Please see the full guidelines at http://research.microsoft.com/trec-web-2013 for detailed explanation of the TREC 2013 Web Track tasks and process. This file explains what's in this github repository.
For training purposes, systems can work with previous years' adhoc topics using ClueWeb09. To aid this process we have provided in this github repository:
Baseline runs over TREC Web Track 2012 and 2013 topics and collection (using ClueWeb09).
An updated version of standard TREC evaluation tools that compute risk-sensitive versions of retrieval effectiveness measures, based on a provided baseline run.
For the risk-sensitive task, we provide a baseline run comprising the top 10000 results for a particular choice of easily reproducible baseline system. The risk-sensitive retrieval performance of submitted systems will be measured against this baseline. This year, the baseline will be provided using Indri with specific default settings as provided by the Lemur online service.
Our ClueWeb09 training baseline uses TREC 2012 Web track topics that uses the same Indri settings as will be used for the ClueWeb12 baseline. This baseline was computed using the Indri search engine, using its default query expansion based on pseudo-relevance feedback, with results filtered using the Waterloo spam filter.

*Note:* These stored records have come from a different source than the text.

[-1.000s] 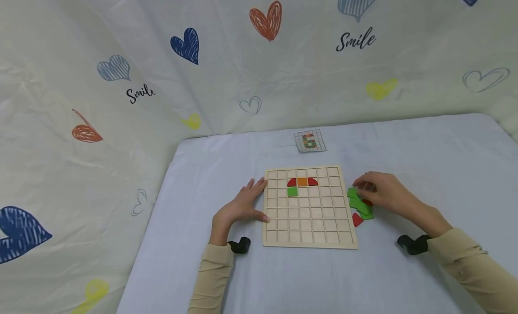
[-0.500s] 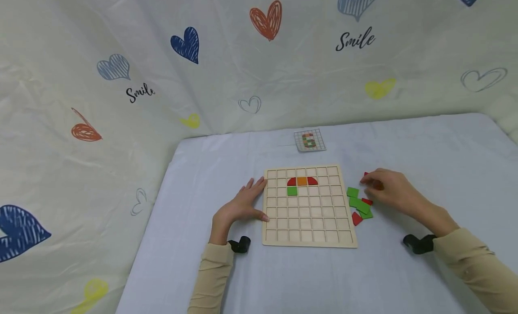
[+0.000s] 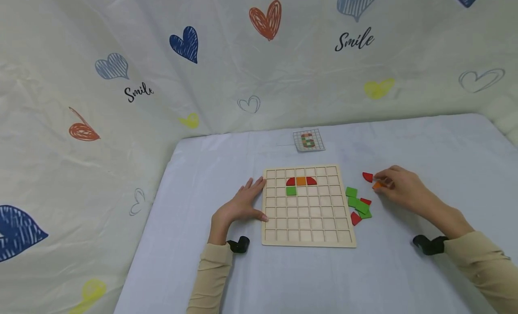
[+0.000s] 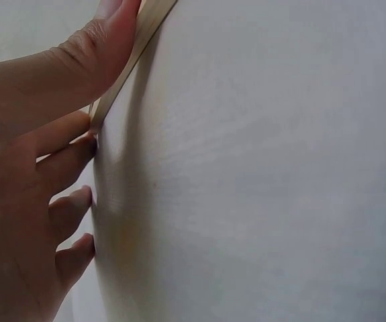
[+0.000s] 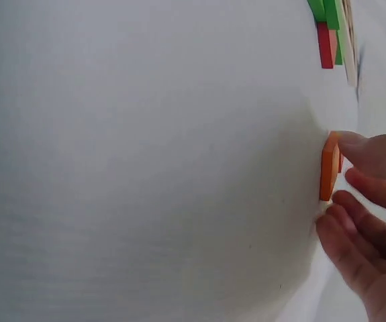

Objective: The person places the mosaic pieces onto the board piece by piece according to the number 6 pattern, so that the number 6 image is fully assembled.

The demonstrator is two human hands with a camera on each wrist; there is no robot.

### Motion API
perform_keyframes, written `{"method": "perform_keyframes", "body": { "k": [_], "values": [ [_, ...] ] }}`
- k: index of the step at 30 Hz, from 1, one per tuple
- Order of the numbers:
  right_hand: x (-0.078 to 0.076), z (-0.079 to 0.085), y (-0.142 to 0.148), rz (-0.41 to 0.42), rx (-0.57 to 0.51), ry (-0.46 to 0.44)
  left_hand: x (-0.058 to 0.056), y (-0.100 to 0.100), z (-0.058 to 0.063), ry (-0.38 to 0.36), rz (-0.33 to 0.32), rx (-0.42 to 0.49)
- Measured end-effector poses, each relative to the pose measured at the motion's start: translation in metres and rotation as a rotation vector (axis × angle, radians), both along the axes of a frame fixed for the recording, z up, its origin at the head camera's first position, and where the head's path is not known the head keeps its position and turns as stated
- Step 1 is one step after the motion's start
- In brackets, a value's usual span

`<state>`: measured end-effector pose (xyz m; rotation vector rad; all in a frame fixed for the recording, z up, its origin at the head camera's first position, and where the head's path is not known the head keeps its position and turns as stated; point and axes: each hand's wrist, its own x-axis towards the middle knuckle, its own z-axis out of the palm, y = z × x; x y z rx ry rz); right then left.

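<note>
My left hand (image 3: 238,206) rests along the left edge of a wooden grid board (image 3: 307,238), thumb and fingers spread against its rim. In the upper board squares lie an orange tile (image 3: 301,181), two red quarter-round tiles (image 3: 290,181) and a green square tile (image 3: 291,190). To the right of the board, my right hand (image 3: 404,186) pinches a loose orange tile (image 5: 329,164) at the tabletop, thumb on one end and fingertips by the other; contact on the finger side is partly hidden. A red quarter-round tile (image 3: 367,177) lies just left of these fingertips.
Several green tiles (image 3: 353,202) and red tiles (image 3: 355,218) lie in a loose pile by the board's right edge. Behind the board is a small pattern card (image 3: 309,140) with a coloured grid figure. A printed cloth (image 3: 307,71) hangs behind the white-covered table (image 3: 226,161).
My right hand has moved right, away from the pile. The red quarter-round and the loose orange tile now show apart from the pile. My left hand has stayed at the board.
</note>
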<state>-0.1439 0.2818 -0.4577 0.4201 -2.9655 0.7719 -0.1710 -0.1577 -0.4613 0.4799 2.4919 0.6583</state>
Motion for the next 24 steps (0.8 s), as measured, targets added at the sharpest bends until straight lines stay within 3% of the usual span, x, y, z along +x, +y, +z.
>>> {"method": "perform_keyframes", "body": {
  "k": [12,24],
  "values": [
    [-0.003,0.001,0.004,0.003,-0.023,-0.066,0.003,0.0,0.004,0.008,0.0,0.024],
    [-0.002,0.007,-0.007,0.059,-0.104,-0.015,0.004,-0.001,0.009,0.015,-0.001,0.048]
  ]
}}
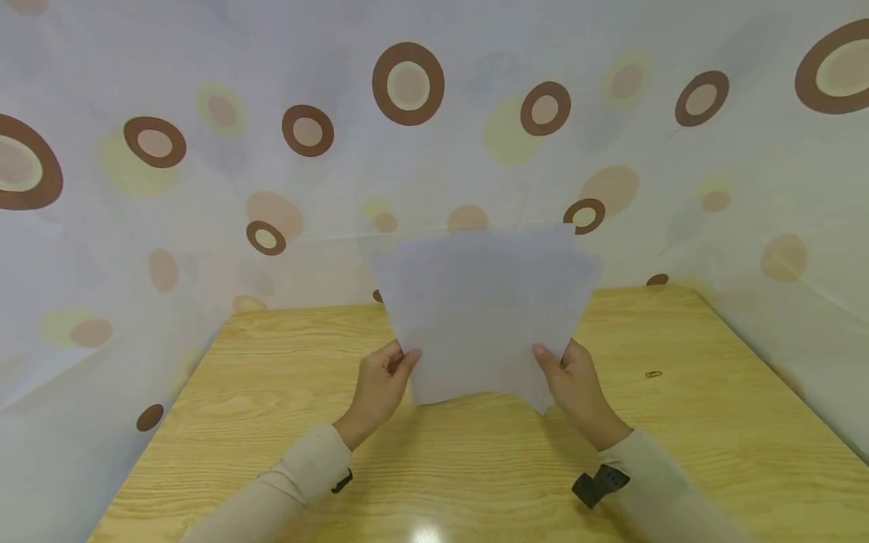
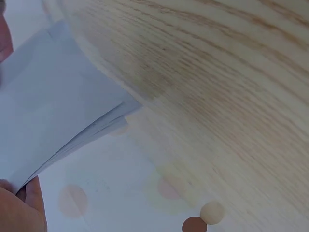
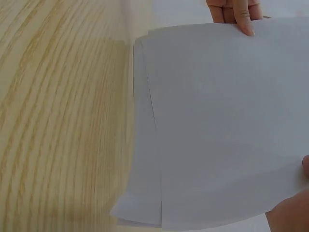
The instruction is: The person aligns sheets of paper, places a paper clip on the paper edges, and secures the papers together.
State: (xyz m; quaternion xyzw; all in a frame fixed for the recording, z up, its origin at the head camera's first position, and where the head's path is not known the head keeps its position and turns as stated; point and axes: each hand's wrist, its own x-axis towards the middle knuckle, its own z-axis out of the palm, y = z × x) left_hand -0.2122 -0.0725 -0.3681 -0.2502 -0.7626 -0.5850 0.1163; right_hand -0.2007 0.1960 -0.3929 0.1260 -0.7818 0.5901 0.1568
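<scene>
Several loose sheets of white paper (image 1: pixel 478 317) are held up above the table, their edges out of line with one another. My left hand (image 1: pixel 382 385) pinches the left edge of the sheets, thumb on the near face. At the right edge my right hand (image 1: pixel 573 385) grips them the same way. In the left wrist view the paper stack (image 2: pixel 63 101) fans apart along one side. The right wrist view shows one sheet of the paper (image 3: pixel 222 121) overlapping another that sticks out along the lower edge.
A small orange paper clip (image 1: pixel 653 374) lies on the wooden table (image 1: pixel 285 422), to the right of my right hand. A pale cloth with brown and yellow circles (image 1: pixel 407 173) hangs behind the table and along both sides.
</scene>
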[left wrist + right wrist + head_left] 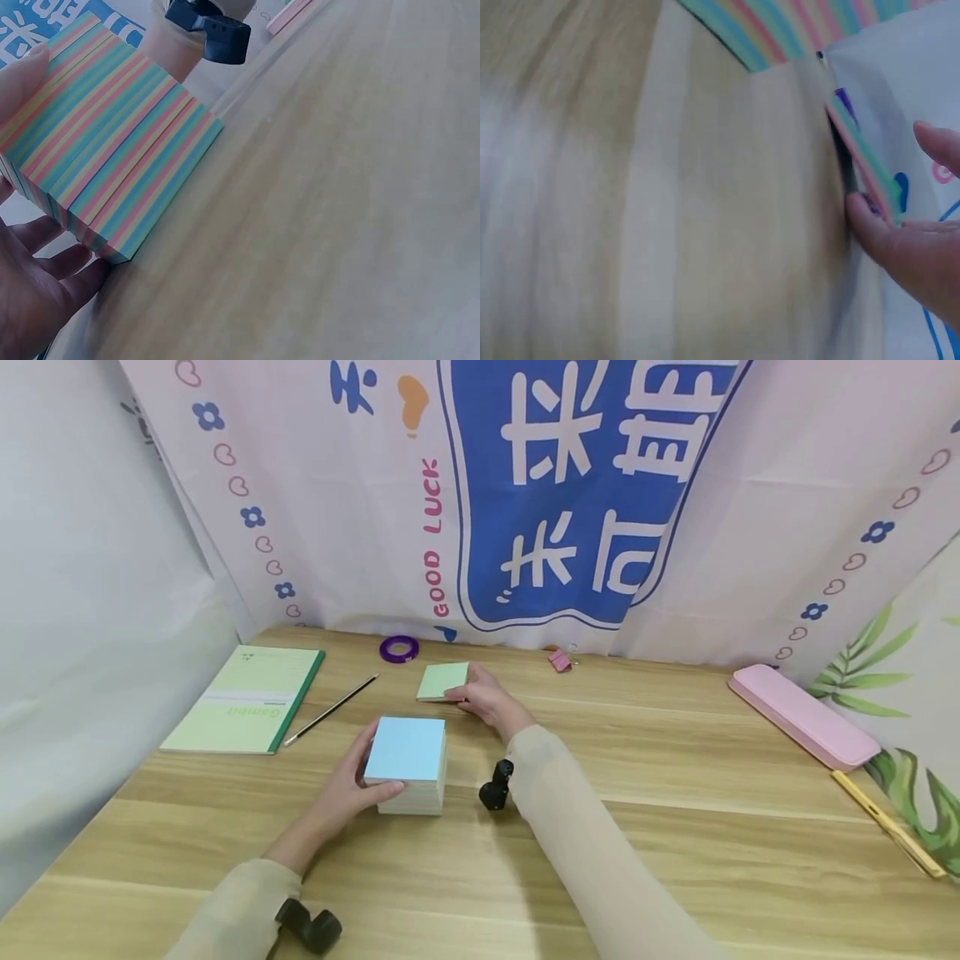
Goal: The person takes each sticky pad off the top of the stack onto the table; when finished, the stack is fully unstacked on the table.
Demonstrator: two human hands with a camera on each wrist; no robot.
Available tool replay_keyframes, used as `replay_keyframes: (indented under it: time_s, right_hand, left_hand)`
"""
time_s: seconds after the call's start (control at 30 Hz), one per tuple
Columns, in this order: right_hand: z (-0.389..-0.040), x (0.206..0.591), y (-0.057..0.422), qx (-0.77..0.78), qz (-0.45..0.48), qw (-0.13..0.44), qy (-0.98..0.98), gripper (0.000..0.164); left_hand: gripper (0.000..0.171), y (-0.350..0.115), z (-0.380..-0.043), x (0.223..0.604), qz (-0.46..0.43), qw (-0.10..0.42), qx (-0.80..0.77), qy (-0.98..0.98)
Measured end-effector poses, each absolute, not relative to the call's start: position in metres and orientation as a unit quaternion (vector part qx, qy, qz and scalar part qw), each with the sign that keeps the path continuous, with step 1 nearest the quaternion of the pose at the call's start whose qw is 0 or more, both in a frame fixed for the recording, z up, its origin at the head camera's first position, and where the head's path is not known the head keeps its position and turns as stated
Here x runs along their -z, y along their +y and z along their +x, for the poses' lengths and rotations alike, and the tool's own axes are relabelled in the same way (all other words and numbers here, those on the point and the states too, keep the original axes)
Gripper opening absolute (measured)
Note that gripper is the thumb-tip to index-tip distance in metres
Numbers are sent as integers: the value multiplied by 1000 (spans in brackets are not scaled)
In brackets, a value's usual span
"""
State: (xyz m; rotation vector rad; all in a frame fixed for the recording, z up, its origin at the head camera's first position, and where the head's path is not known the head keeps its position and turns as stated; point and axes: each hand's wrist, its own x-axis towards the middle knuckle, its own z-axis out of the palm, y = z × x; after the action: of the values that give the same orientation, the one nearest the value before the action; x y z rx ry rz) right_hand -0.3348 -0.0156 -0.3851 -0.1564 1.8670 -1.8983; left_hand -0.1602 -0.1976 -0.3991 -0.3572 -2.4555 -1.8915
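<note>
My left hand (348, 793) grips a tall stack of square sticky notes (407, 750) on the table, thumb along the near side and fingers round the left side. The top sheet is light blue; the left wrist view shows the stack's sides (112, 127) striped in pink, yellow, green and blue. Behind the stack, my right hand (487, 697) holds a thin green-topped sticky note pad (442, 681) by its right edge. In the right wrist view that pad (866, 157) shows thin coloured layers, with a dark shadow along its underside.
A green notebook (247, 697) and a pencil (330, 710) lie to the left. Purple tape (399, 649) and a pink binder clip (559, 660) are at the back. A pink pencil case (804, 714) and a yellow utility knife (888, 822) lie at the right.
</note>
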Motion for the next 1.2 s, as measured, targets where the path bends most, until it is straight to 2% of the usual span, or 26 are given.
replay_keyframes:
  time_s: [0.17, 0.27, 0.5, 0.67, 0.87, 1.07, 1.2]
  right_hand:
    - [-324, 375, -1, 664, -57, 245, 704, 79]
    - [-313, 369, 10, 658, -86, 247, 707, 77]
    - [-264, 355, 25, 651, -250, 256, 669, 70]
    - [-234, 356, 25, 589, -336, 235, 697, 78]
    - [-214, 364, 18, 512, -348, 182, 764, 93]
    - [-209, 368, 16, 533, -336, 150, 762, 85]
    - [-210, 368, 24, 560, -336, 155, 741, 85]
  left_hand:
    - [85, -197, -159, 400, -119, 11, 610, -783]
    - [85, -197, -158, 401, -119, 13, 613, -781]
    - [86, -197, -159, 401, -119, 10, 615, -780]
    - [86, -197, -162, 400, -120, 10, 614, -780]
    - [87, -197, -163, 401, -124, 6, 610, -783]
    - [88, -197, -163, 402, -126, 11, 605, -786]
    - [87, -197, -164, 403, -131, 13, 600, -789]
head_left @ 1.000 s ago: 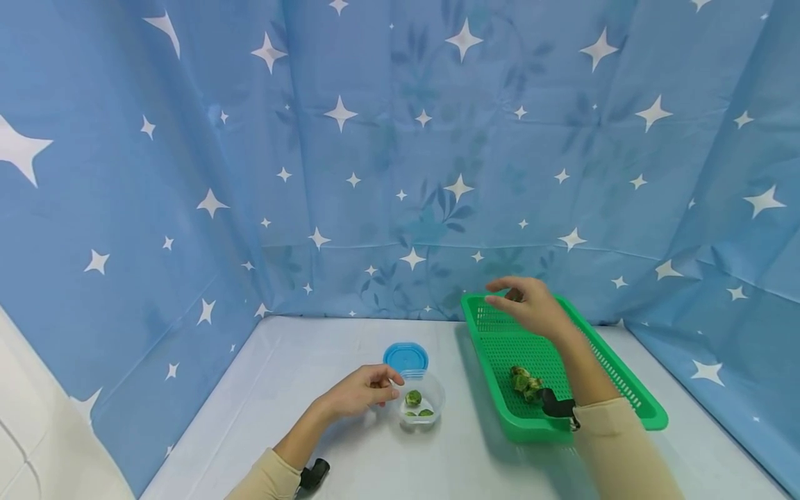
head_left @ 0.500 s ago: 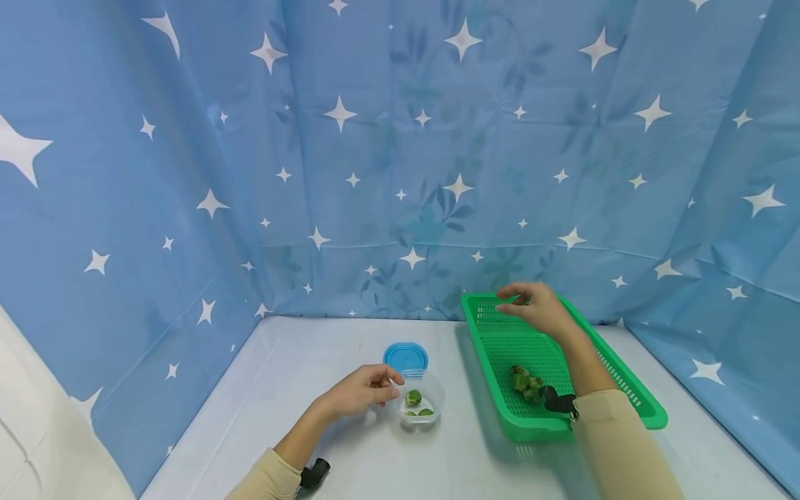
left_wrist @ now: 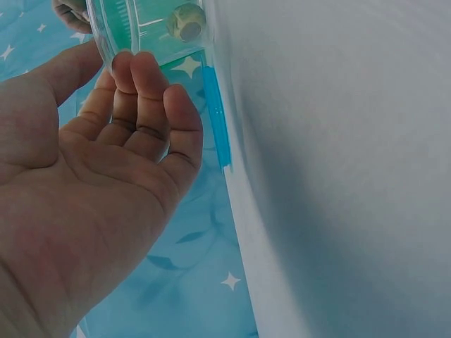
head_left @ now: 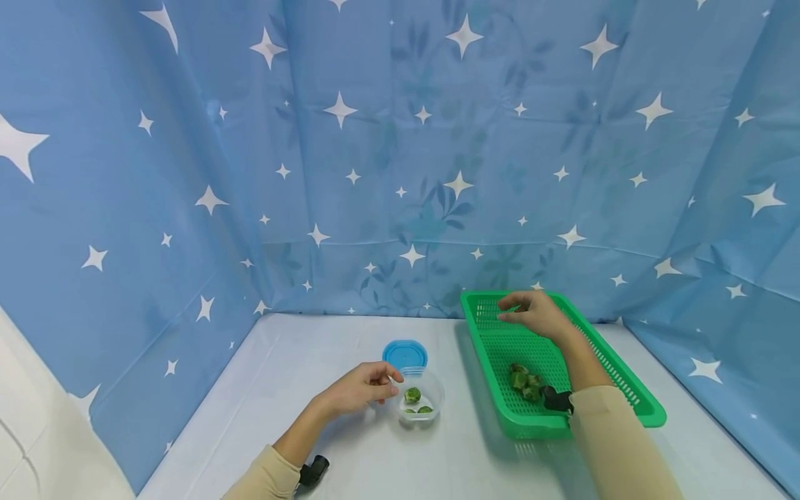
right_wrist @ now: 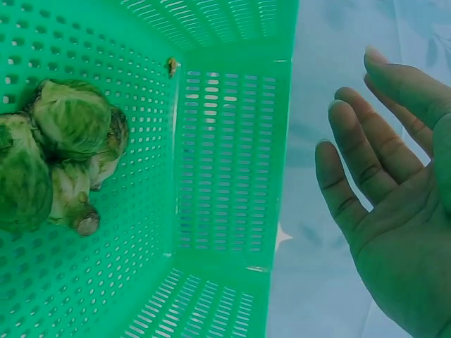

The github file with the TREC 2012 baseline run can be found off the trec-web-2013 root at:
/data/runs/baselines/2012/rm/results-cata-filtered.txt (ClueWeb09 full index, indri default relevance model, spam-filtered)
For comparison we also provide other flavors of training baseline for CatB, and without spam filtering, in the same directory.
We have also included simple query likelihood runs that do not use query expansion in /runs/baselines/2012/ql
The official 2013 test baseline file has been released and can be found in the trec-web-2013 github repository at:
You should use this as the key baseline for optimizing your 2013 risk-sensitive submitted runs.
This test baseline was computed using the same search system, retrieval method, and parameters as the corresponding 2012 training baseline: namely, using the Indri search engine with default query expansion based on pseudo-relevance feedback, with results filtered using the Waterloo spam filter.
For further exploration, as with the training baselines, we have also provided various alternative flavors of test baseline, in case you want to compare results, combine strategies, etc. (The file naming mirrors those of the 2012 baselines.) However, only the rm/results-cata-filtered.txt baseline above will be used as the final evaluation baseline.
- Evaluation tools
This github repository also provides updated versions of standard TREC evaluation tools that compute risk-sensitive versions of retrieval effectiveness measures, based on a provided baseline run. These can be found in the trec-web-2013 github repository in the src/eval directory.
There are two evaluation programs: ndeval, a C program which can be compiled to an executable, and gdeval, which is written in Perl. The difference from last year's versions is a new baseline parameter, which if supplied, will compute the risk-sensitive evaluation measure based on the (also new) alpha parameter you provide.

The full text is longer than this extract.